Thanksgiving in Anguilla and St. Barth's

Anguilla, Caribbean, Guides, Holidays, St. Barthelemy, Thanksgiving, Travelogue

This year we spent our Thanksgiving holiday traveling to the Caribbean island group of St. Maarten, Anguilla and St. Barth (St. Barthelemy). Most of our time was spent on Anguilla, a British overseas territory, with a side trip to St. Barth, belonging to France.  We transfered in and out of the large airport in St. Maarten, a Dutch territory under the Kingdom of the Netherlands. Keep your passport handy at all times.

Anguilla (pronounced an-GWILL-la) is a flat, scruffy and under-developed island about 230 miles east of Puerto Rico. The local government has made a conscious effort to keep development measured, so vacation options are limited to a handful of nice resorts and expensive private homes. We chose Anguilla because we read great reviews about the newish Viceroy resort there, and Anguilla is considerably cheaper than nearby St. Maarten or St. Barth, especially during the busy Thanksgiving holiday week.

We took an early Saturday morning flight from Newark to St. Maarten, non-stop in about three and a half hours. United lost the flight's luggage on its way to the plane, so our departure was delayed about 90 minutes until everything was tracked down in nearby Terminal B. Once arriving in Anguilla, you can take a 10 minute connecting flight, or a 25 minute ferry. We opted for the flight, as that seemed to be the simplest option. A 10 minute flight on Anguilla Air Services will run you about $200, but it's easier than taking a taxi to the ferry.

Sunrise over Newark Liberty Airport

Our connecting flight in St. Maarten (no photos permitted on the tarmac, oops!)

Sitting behind the pilot; row 1, seats A and B

Jessica shoots video during our takeoff from St. Maarten

Leaving St.Maarten

We cleared Dutch immigration in St. Maarten to claim our luggage and rebook our connecting flight, then cleared British immigration upon arriving in Anguilla. The Anguilla airport is big enough for private jets, but not big enough for commercial jet aircraft. Most people arrive via small connecting flight, ferry or their own plane. Customs and immigration took about 5 minutes, then we hopped a taxi to the hotel. Private car services aren't allowed in Anguilla, mostly to support the local population, nearly all of whom drive a taxi. A guy from our hotel greeted us upon arrival, then called us a cab. We were at the hotel, checked in and walking on the beach a short time later.

Arriving in Anguilla

Yay, the beach

Our goal for the next day and half was to do very little, and to not leave the resort at all. We would migrate from the beach, to the pool, to the room, to a restaurant, to a bar and start over. There are adventure vacations, and there are "show up and lay down" vacations; this was definitely the latter. The resort is built on a cliff-top peninsula that juts out between Barnes Bay and Meads Bay, with nice beaches on either end. The main pool sits high up on this cliff, while other pools are lower down by the beaches.
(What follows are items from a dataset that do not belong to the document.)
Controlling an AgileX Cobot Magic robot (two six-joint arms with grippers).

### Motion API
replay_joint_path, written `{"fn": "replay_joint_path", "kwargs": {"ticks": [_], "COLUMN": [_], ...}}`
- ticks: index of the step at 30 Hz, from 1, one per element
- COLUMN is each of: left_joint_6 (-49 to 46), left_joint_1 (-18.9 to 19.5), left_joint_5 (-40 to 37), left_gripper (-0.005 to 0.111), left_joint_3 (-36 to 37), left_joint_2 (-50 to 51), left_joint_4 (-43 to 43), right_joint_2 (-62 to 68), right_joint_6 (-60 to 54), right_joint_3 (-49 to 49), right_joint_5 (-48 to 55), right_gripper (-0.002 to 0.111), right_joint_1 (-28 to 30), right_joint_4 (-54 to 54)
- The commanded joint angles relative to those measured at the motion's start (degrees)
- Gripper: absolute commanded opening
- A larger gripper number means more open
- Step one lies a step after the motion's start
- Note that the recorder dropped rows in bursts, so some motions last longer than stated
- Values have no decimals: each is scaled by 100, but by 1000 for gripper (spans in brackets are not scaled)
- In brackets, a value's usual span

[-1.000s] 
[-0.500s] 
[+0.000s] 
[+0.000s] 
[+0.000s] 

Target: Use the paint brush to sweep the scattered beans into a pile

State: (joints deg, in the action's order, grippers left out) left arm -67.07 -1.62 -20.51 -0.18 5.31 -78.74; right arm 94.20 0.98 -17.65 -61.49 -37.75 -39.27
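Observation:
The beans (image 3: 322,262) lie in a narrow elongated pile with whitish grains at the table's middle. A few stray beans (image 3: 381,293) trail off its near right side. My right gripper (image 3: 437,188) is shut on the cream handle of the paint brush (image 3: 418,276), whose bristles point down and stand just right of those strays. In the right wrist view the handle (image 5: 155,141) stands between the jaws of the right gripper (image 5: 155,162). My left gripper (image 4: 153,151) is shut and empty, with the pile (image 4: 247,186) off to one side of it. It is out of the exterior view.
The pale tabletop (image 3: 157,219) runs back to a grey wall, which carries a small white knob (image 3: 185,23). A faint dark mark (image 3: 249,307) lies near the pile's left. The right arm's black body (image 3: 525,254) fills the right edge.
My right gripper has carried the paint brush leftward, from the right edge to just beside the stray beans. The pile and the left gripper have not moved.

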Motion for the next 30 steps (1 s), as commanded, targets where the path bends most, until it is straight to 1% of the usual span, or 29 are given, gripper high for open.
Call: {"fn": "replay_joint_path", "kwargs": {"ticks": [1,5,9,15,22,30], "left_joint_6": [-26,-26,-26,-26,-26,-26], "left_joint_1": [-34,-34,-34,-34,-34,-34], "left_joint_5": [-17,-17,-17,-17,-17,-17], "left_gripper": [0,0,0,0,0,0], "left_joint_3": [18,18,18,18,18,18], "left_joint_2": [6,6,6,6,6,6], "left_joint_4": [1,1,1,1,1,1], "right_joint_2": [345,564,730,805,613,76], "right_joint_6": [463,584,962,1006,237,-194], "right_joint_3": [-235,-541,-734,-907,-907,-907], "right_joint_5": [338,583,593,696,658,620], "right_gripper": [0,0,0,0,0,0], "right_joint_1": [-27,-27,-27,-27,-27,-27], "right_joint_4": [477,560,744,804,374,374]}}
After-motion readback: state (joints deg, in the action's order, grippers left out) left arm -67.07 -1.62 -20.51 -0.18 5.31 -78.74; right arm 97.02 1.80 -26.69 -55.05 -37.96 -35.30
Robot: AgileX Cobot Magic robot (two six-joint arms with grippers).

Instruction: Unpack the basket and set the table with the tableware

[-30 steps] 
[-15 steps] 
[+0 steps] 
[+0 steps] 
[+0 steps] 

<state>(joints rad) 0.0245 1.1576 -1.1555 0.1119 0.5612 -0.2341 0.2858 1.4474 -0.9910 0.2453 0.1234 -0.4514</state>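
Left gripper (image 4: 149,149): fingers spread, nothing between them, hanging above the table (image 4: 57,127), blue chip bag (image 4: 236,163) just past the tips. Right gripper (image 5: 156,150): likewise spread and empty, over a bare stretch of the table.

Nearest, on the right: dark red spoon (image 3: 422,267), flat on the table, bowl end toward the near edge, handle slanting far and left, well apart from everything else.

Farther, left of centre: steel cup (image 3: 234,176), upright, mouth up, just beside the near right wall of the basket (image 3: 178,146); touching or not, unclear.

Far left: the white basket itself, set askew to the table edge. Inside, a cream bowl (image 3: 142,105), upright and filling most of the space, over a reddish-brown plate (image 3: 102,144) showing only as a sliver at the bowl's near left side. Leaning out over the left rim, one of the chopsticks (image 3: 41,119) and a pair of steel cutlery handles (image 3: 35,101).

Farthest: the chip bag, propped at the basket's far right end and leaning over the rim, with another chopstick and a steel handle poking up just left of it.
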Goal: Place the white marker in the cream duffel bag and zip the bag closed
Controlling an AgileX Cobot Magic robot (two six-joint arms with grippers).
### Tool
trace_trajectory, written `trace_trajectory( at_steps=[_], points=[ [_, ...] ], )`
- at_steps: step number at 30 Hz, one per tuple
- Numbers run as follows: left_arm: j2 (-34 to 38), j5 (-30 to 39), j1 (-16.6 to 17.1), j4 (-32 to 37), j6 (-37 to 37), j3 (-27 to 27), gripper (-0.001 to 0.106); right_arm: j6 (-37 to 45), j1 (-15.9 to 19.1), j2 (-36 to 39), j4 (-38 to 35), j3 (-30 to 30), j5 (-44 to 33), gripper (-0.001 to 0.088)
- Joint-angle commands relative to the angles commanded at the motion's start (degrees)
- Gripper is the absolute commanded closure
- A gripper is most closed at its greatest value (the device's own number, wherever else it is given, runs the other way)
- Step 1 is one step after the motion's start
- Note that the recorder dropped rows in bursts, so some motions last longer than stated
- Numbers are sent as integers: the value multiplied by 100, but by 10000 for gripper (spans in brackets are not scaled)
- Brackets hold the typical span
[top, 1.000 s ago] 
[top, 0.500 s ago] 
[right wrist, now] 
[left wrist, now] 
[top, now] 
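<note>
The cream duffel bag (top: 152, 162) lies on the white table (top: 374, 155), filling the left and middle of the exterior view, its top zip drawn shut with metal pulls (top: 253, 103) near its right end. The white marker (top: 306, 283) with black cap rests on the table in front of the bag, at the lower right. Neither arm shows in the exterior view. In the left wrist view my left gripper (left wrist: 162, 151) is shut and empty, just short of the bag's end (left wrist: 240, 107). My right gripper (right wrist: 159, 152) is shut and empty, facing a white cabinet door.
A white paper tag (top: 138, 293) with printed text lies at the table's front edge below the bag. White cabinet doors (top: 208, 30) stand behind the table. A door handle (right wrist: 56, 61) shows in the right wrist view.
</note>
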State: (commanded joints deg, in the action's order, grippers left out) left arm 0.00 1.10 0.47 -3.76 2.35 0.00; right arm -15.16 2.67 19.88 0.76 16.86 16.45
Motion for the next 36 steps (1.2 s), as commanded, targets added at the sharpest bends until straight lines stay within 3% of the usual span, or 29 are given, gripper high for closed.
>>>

Walking toward the pool and sunset lounge

Jessica in the cliff-side infinity pool

Overlooking Barnes Bay from the pool

You can buy real estate at this resort, a fact they aren't shy about sharing. While its certainly nice, the prices aren't worth discussing. I'm happy to be a paying guest and not an owner.

Another view of Barnes Bay

An afternoon rainbow over Meads Bay

One of the big surprises on Anguilla was the breadth and quality of restaurants. For a smallish island with not much of a permanent population, I didn't expect to have many worthy options, but we were pleasantly surprised.  We later learned that Anguilla is known as "the Culinary Capital of the Caribbean," though we're not sure who votes on that.  In any case, the variety of options was terrific. For example, Blanchard's Beach Shack, as its name implies, is a rustic beach-side grill with great milkshakes and a selection of Caribbean dishes. This was among our favorites, but we didn't have a bad meal on the island.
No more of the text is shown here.